A bunch of vibe ٭ coding and a pmic_init function later and it worked. At this point I didn’t care too much what was in there, some I2CM and LDO registers being set - off I go. Now I vibe some code, connect and nothing - no smoke which is good but finally pulling out the multimeter and checking the pins shows me that
3V3 ain’t 3V3 I mean I never even thought that these things are configurable.
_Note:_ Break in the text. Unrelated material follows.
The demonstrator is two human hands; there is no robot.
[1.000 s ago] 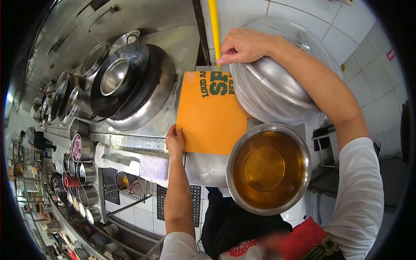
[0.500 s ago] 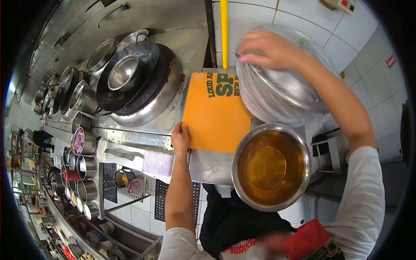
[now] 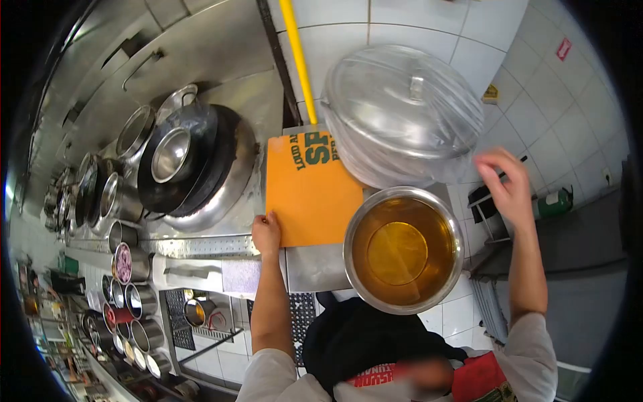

Well sounds like they are.
as the brochure says
The board also includes the
MAX14690wearablePMICto provide optimal power conversion and battery management.
Well it seems like that is configurable and following my code I realised that my first pmic_init implementation even had a comment
// (mbed only writes LDO2; LDO3 omitted here to match the reference exactly.)
Guess what LDO3 (Low Dropout Regulator) is - it’s the 3V3 pin
So to get an output voltage of 3.3V on the the MAX14690 PMIC’s LDO (Low Dropout Regulator) you need to:
Register_value = (V_desired - V_min) / step_size Example: (3300 - 800) / 100 = 25 25 in HEX is 0x19
and set it in code where
0x16(LDO3_CFG): Register to enable/configure LDO3.0x17(LDO3_VSET): Register to set the output voltage for LDO3.
// LDO2_VSET: (3300 - 800) / 100 = 25 = 0x19 const LDO2_3300MV: u8 = 0x19; ... // LDO3 powers the expansion header 3V3 rail — needed for external // peripherals. pmic_write(0x17, LDO_3300MV); // LDO3_VSET pmic_write(0x16, LDO_ENABLED); // LDO3_CFG

Success, I have my Unix purist, hermetic build in Rust with an external peripheral and a whole bunch of half knowledge on PMIC and bit pushing logic I am pretty sure I don’t need, time will tell.
Next
It may be time to give up the Rust experiment, once I set the 3V3 pin to 3.3V, it no longer starts my program from a cold start, oh well.
Otherwise, I am pretty sure that with basic GPIO control, I can drive a stepper motor and similar but to get any sort of security element into this project, I really need to connect to something like the finger print reader I have.